In Virginia, longtime Arlington commonwealth's attorney Richard Trodden is preparing to step down when his successor is sworn in next month. Since 1992, Richard Trodden has been prosecuting pickpockets, rapists and murderers, and has many stories to tell from his 20 years on the job.

"Well the funny thing about being a trial lawyer is when you have a case, you live and breathe it and you just cram all kinds of facts and theories and cases in your brain," says Trodden. "And you try the heck out of the case and then you just discharge it."

But for Arlington's elected prosecutor, that's not always the case.

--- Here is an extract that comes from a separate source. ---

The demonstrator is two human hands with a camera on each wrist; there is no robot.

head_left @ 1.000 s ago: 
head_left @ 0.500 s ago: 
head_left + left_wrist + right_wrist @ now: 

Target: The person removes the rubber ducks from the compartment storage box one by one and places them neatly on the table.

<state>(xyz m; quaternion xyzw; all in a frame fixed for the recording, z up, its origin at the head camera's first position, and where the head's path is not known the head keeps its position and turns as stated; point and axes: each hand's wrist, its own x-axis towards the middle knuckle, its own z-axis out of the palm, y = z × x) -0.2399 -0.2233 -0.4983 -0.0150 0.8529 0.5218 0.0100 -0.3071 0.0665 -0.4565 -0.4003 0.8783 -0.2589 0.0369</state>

"There are some cases where you know victims were badly hurt. And some of those stay with you. Fortunately not too many, but some will stay with you for a long time."

Trodden says several have stuck with him. One is the gruesome case of an elderly woman who was beaten to death with a hammer by a man Fidel Castro released from a Cuban prison. Another was the comic caper he likes to call the Big Mac Attack, involving four men who robbed a McDonald's, a case in which nobody was hurt and all four men required a separate trial. And then there's the case that Trodden will forever be linked with -- prosecuting sportscaster Marv Albert for sexual assault.

"There were guys dressed up in negligees and French waitress outfits out on the platform in front of the courthouse and TV cameras."

The media circus was unlike anything he had ever experienced, and people still ask him about the case today. But Trodden says the legal case was pretty straightforward.

"The funny thing I always remark about is that we had a homicide case going on at the same time, and that got almost no attention. But when you combine sex with celebrity, you get this kind of show."

For Trodden, the show is almost over. A native of Arlington, Trodden is planning on moving to Charlottesville to begin his new life in retirement.